Login on Fedora 17

Joel Rees joel.rees at gmail.com
Wed Apr 11 23:02:51 UTC 2012


On Thu, Apr 12, 2012 at 12:06 AM, Mark Haney <markh at abemblem.com> wrote:
> On 04/11/2012 10:34 AM, Paul W. Frields wrote:
>
>>
>> You can still login at this prompt with your 'root' account and
>> password.  From that point, you can look at /var/log/Xorg.0.log to see
>> what happened that caused your X Window System to fail.  If you want
>> to post that for people here to look at and offer advice, please
>> *don't* attach the file to your email.  It will probably be too big
>> and your message won't come through.  Instead, post it somewhere like
>> http://fpaste.org and send a link to your paste here.
>>
>
>
> That's true it is a fairly generic question, however, the OP did state he'd
> tried to login with root and failed.  Sounds to me like X wasn't the only
> thing that is having issues.
>
> Although it could be the password he used.  I noticed one time that the
> password I was using simply wouldn't work on the initial install of Fedora
> no matter how many times I installed it.  It did work however after changing
> it once I got it installed.

Maybe keyboard definition issues?

My hardware tends to be Japanese, and sometimes the difference in key
positions has left me with a root password set assuming US English
layout. Some of the punctuation keys move when the full system boots
and the keyboard definition is correctly set. If I work out what moved
where, I can log in.

But sometimes it's easier to just boot single user and set the
password again. (Don't have all the layouts memorized.)
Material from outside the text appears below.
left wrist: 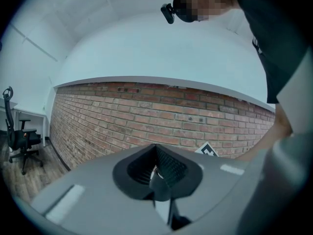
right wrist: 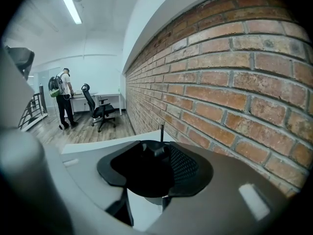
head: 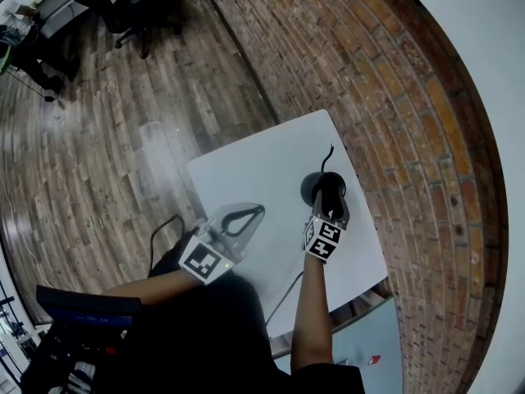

Lately, I am beginning to doubt the wisdom of always hiding the
password when you're setting it, especially now that proper passwords
are generally understood to be long and convoluted. It would sometimes
be nice to have a "Debug keyboard" or "I've checked, nobody's looking
over my shoulder, and I need to see what I'm typing." button.

Setting up a new system is, statistically speaking, sometimes going to
require some debugging until we can put the WINTEL-pseudo-standard
infected hardware behind us. (And I don't even see Apple trying to do
that, now.)

Of course, you can always try the keys that might have moved --
()[]{}"'=;:+*-_\| and so forth -- where you'd type a user name. You
often have to think in reverse, of course, as in, "I thought I was
typing left-bracket, what would that have been?"